■ GIVEN MATERIAL ■
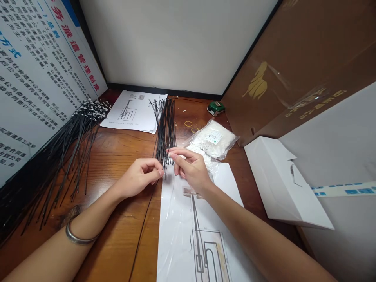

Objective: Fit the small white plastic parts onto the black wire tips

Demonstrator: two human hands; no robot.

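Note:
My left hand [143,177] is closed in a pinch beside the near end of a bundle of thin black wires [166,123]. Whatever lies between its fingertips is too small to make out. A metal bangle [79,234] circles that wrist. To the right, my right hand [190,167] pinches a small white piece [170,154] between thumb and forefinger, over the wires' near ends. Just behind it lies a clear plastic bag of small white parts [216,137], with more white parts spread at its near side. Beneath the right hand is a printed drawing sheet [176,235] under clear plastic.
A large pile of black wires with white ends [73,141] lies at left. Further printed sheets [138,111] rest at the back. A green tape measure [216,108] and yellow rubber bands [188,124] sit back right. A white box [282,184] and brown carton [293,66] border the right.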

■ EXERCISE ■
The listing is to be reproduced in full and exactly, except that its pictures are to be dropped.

■ WRITTEN ANSWER ■
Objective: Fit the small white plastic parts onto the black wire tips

Demonstrator: two human hands; no robot.

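Note:
My left hand [143,177] is closed in a pinch beside the near end of a bundle of thin black wires [166,123]. Whatever lies between its fingertips is too small to make out. A metal bangle [79,234] circles that wrist. To the right, my right hand [190,167] pinches a small white piece [170,154] between thumb and forefinger, over the wires' near ends. Just behind it lies a clear plastic bag of small white parts [216,137], with more white parts spread at its near side. Beneath the right hand is a printed drawing sheet [176,235] under clear plastic.
A large pile of black wires with white ends [73,141] lies at left. Further printed sheets [138,111] rest at the back. A green tape measure [216,108] and yellow rubber bands [188,124] sit back right. A white box [282,184] and brown carton [293,66] border the right.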

There is nothing more to this exercise.